Your task: Output only the lines below that start at the line containing "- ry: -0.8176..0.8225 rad" and end at the line containing "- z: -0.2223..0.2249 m", with both ends kept.

Input data:
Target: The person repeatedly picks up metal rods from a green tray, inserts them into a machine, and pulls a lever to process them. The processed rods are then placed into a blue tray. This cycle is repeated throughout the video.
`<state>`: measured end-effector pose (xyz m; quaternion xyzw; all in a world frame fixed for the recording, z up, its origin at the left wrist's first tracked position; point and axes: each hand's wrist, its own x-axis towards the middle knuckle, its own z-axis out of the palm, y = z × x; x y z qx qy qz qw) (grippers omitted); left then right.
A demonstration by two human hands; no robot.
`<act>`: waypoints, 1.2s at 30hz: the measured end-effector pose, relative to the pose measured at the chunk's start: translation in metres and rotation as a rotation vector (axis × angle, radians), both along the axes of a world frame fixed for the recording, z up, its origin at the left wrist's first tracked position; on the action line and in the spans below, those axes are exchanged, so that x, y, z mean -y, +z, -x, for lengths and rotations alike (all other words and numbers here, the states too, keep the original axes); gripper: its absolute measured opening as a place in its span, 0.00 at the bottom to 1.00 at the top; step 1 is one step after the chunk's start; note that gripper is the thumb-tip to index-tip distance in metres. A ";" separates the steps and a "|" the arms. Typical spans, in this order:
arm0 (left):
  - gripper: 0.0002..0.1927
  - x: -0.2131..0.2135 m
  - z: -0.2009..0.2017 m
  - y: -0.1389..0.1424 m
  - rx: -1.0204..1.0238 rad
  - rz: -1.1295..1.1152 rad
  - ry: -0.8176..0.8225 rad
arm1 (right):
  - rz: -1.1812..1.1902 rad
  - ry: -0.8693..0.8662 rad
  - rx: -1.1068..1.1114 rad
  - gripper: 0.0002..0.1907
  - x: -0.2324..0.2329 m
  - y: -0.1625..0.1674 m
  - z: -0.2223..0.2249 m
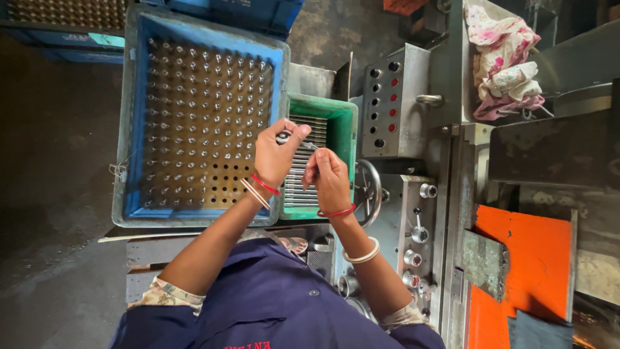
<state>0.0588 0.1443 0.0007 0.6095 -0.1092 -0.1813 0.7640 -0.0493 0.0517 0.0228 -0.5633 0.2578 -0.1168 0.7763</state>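
Note:
My left hand is closed around a small metal part, pinched between thumb and fingers above the edge of a blue crate. My right hand grips a thin metal pin and touches its tip to that part. Both hands hover over a green bin filled with rows of thin metal rods. The blue crate holds a perforated board with several upright metal pieces standing in its holes.
A grey machine control panel with round buttons sits right of the green bin, with a handwheel and knobs below. Orange panels lie at the right. A floral cloth hangs at upper right. More blue crates stand at upper left.

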 end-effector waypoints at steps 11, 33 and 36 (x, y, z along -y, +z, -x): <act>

Written response:
  - ry: -0.8176..0.8225 rad
arm1 (right):
  - rz: -1.1812..1.1902 rad
  - ry: -0.8693..0.8662 rad
  - rx: -1.1068..1.1114 rad
  - gripper: 0.0002..0.1907
  - x: -0.2324..0.2329 m
  - y: -0.1625..0.1674 m
  - z: -0.2223..0.2249 m

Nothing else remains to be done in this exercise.